Sarah K Calabrese et al. J Int AIDS Soc. 2018 Jun.

Abstract

Introduction: Despite healthcare providers' growing awareness of pre-exposure prophylaxis (PrEP), prescription rates remain low. PrEP is an efficacious HIV prevention strategy recommended for use with condoms but still protective in their absence. Concern about the impact of PrEP on condom use and other risk behaviour is, nonetheless, among the barriers to prescription commonly reported. To understand the implications of this concern for PrEP access, we examined how medical students' willingness to prescribe PrEP varied by patients' condom use and partnering practices. We also assessed the perceived acceptability of various reasons for condom discontinuation with PrEP.

Methods: An online survey was distributed to 854 medical students in the Northeastern US in 2015. Participants (n = 111) were surveyed about their willingness to prescribe PrEP for each of six male patients who systematically differed in their reported condom use (sustained use, sustained nonuse, or discontinuation with PrEP) and partnering practices (single male partner with untreated HIV or multiple male partners of unknown HIV status). Participants also reported perceived acceptability of four reasons for condom discontinuation: pleasure, sexual functioning, intimacy, and conception.

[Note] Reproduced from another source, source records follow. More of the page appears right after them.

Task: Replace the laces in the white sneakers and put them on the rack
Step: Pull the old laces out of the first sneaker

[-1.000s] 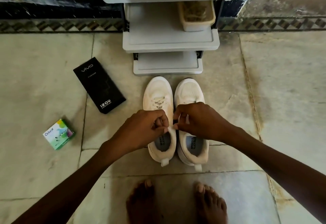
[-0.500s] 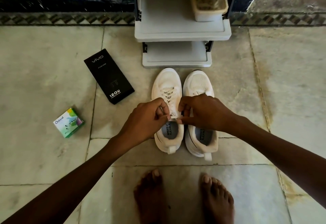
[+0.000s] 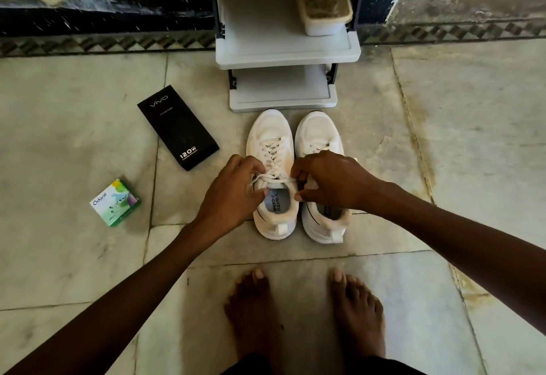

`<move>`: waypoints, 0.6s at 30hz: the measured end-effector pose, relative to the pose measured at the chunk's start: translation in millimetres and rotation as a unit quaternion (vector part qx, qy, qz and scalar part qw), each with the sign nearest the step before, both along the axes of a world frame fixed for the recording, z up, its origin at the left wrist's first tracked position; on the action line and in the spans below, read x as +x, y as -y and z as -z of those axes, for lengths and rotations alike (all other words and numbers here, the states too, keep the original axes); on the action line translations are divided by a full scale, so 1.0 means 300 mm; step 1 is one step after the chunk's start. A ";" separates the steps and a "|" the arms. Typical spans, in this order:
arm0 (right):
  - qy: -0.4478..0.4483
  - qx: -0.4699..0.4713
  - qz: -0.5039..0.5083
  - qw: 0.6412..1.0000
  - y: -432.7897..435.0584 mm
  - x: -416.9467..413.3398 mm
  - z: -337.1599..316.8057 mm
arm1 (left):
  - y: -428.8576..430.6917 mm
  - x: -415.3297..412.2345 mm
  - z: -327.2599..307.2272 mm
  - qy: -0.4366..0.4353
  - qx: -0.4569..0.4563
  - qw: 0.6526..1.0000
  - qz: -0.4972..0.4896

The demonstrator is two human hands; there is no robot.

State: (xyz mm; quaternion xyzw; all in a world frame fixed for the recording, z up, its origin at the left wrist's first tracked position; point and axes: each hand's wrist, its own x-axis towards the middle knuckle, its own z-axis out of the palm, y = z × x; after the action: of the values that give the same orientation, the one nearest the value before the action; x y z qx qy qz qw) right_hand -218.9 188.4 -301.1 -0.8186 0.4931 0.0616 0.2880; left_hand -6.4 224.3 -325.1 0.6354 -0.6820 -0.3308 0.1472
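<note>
While left hand [image 3: 233, 194] and right hand [image 3: 328, 182] each pinch the lace [image 3: 274, 178] atop one white sneaker [image 3: 270, 126], tension likely serves tightening its knot.

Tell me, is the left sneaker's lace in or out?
In. A white lace crisscrosses up the left sneaker; the left hand and right hand pinch it at the top. Knotted or not, cannot tell.
</note>
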 end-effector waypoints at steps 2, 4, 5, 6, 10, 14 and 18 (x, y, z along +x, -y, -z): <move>-0.006 -0.015 -0.002 1.000 -0.018 -0.002 -0.003 | -0.006 -0.005 -0.002 0.009 -0.013 1.000 0.005; -0.007 -0.035 0.002 0.999 -0.033 0.003 -0.001 | -0.008 -0.010 -0.001 0.031 -0.036 0.999 0.009; -0.008 -0.048 0.005 0.999 -0.043 0.008 0.000 | -0.010 -0.013 -0.004 0.041 -0.044 0.998 0.007; -0.010 -0.062 0.009 0.998 -0.054 0.015 -0.003 | -0.013 -0.017 -0.008 0.051 -0.052 0.997 0.006; 0.006 -0.102 0.036 0.994 -0.071 0.038 0.009 | -0.014 -0.037 -0.017 0.084 -0.069 0.994 0.011; 0.031 -0.123 0.047 0.991 -0.058 0.058 0.021 | -0.007 -0.055 -0.013 0.109 -0.072 0.991 0.009; 0.038 -0.135 0.041 0.989 -0.040 0.063 0.046 | -0.003 -0.058 0.011 0.101 -0.075 0.992 -0.005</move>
State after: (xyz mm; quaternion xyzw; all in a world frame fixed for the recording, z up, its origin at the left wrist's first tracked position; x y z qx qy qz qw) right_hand -199.9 200.4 -315.0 -0.8311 0.5184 -0.0482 0.1957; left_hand -23.9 225.3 -328.4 0.6560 -0.7132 -0.2121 0.1264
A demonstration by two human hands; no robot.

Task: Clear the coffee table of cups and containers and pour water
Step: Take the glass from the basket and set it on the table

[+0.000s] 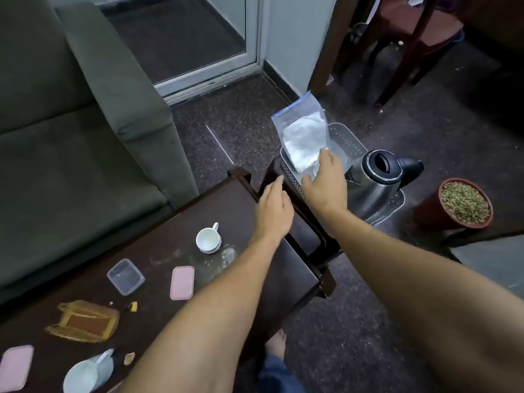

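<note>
Dark brown wood coffee table [175, 231], near left of scene, surface dusty and smeared. Items on it:

- White cup [209, 239], upright, handle pointing far; stands alone toward the far right part of the top.
- Clear plastic container [126, 276], lidless, near and left of the cup.
- Pink lid [182, 282], flat, just right of the clear container.
- Second pink lid [15, 367], flat, at the near left edge, partly cut off by the frame.
- Woven yellow-brown mat [83, 321], crumpled, between the clear container and the second pink lid.
- White bowl with spoon [85, 373], near edge, partly out of view.
- Small crumbs and scraps scattered around the mat.

Beyond the far right end of the table: a dark stool [286, 191] carrying a grey perforated plastic tray [348, 143]. In the tray: a zip bag [303, 137] with blue seal, leaning upright, holding white powder; and a steel kettle [374, 180] with black lid and handle, at the tray's right side.

Right hand [326, 182]: reached over the tray, fingers spread and laid on the bottom of the zip bag; whether they grip it cannot be told.

Left hand [273, 208]: open, fingers straight and together, holding nothing, over the gap between table end and stool.

Surroundings: green sofa [71, 123] far left; terracotta pot [459, 205] filled with greenish pellets on the floor, right of the kettle; dark speckled floor [354, 336].
</note>
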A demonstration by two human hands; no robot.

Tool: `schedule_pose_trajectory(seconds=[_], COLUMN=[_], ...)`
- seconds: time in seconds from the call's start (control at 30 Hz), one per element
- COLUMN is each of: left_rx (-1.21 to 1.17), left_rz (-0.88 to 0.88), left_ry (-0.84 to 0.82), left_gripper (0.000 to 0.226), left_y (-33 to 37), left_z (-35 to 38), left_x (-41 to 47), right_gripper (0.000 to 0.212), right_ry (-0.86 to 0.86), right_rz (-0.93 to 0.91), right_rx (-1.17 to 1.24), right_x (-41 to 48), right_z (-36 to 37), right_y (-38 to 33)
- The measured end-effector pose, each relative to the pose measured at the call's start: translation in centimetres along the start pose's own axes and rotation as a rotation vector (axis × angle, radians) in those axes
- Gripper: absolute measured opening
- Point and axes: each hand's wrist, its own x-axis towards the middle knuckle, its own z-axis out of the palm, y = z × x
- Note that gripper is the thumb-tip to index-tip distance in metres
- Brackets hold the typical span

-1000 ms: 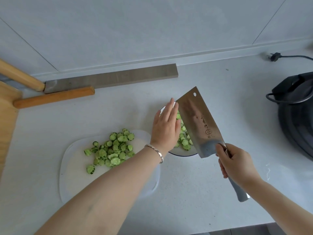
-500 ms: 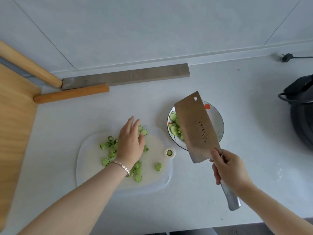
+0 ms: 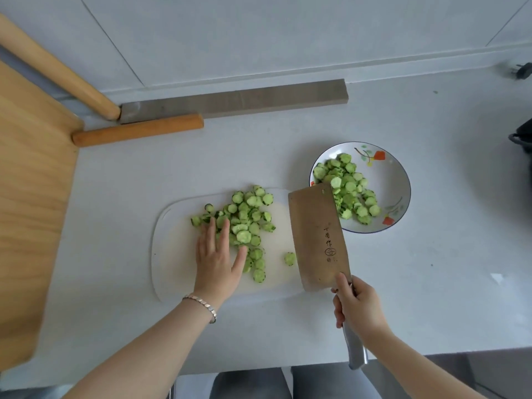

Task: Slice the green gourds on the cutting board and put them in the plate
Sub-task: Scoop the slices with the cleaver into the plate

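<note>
Several green gourd slices [image 3: 244, 220] lie heaped on the white cutting board [image 3: 175, 254]. My left hand [image 3: 217, 260] lies flat on the board with straight fingers touching the left side of the heap. My right hand [image 3: 357, 306] grips the handle of a cleaver [image 3: 318, 240], whose broad blade lies over the board's right end, just right of the heap. Behind the blade stands a flowered plate [image 3: 394, 182] with several slices [image 3: 348, 188] in it. One stray slice [image 3: 290, 258] lies next to the blade.
A large wooden board [image 3: 28, 197] fills the left side. A rolling pin [image 3: 138, 131] and a long grey bar [image 3: 236, 100] lie along the back wall. A dark pot [image 3: 522, 136] shows at the right edge, a plug [image 3: 521, 71] behind it.
My left hand left the plate and came down onto the slices on the board. The cleaver swung from over the plate to the board's right end.
</note>
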Motion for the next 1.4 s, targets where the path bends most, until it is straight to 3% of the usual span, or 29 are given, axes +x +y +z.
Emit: schedule_pose_trajectory(seconds=[0.23,0.57,0.73,1.4], left_rx=[-0.059,-0.092,-0.111,-0.235], left_rz=[0.008,-0.084,0.051,0.18], left_ry=[0.099,0.232,0.261,0.317], left_gripper=[0.069,0.059,0.055,0.044], left_y=[0.5,1.7,3.5,8.8], left_z=[1.0,2.5,3.5,3.8], left_x=[0.9,2.1,1.4,2.2], right_gripper=[0.035,0.035,0.035,0.032], right_ry=[-0.001,-0.11,-0.141,-0.152], right_rz=[0.044,0.051,0.054,0.013], right_rx=[0.101,0.066,0.041,0.063], right_x=[0.1,0.3,0.1,-0.4], right_z=[4.2,7.2,7.5,2.4], right_y=[-0.3,-0.6,-0.5,-2.8])
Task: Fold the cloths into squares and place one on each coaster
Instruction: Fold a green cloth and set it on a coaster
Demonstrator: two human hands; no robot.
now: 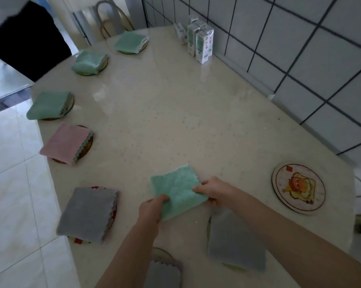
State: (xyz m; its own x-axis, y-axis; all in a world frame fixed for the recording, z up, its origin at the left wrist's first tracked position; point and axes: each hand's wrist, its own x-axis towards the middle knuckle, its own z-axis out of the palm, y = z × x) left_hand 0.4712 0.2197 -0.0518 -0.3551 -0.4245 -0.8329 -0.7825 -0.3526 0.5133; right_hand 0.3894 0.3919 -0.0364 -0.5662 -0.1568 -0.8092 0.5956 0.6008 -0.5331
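left hand (152,206) and right hand (212,191) pinch one green cloth (175,188), table's (175,111) near edge | seven folded cloths (66,142) on coasters (89,145): three green, one pink, three grey | one bare coaster (299,188), right edge

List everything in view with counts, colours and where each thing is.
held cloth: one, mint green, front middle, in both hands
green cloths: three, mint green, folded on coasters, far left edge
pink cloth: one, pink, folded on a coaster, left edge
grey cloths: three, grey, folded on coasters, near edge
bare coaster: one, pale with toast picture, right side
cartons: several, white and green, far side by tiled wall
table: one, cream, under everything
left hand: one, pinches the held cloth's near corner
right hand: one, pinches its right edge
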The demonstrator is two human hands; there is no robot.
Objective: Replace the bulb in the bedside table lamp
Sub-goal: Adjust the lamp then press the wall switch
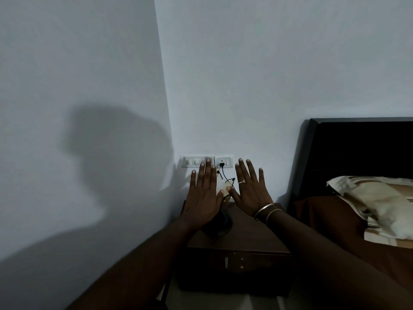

Results: Willingness to prescribe PrEP was inconsistent with patient risk: When the patient used condoms and planned to sustain condom use, most participants were willing to prescribe PrEP - 93% if the patient had a single partner and 86% if the patient had multiple partners. Fewer were willing to prescribe if the patient did not use condoms and planned to sustain nonuse (53% and 45%, respectively) or used condoms but planned to discontinue use (27% and 28%). Significantly fewer participants were willing to prescribe for a patient with multiple partners versus a single partner when the patient reported sustained condom use or sustained condom nonuse. The number of participants who were willing to prescribe was similarly low for a patient with multiple partners versus a single partner when the patient reported that he planned to discontinue condom use. More participants accepted a patient discontinuing condoms for conception (69%) than for intimacy (23%), pleasure (14%), or sexual functioning (13%).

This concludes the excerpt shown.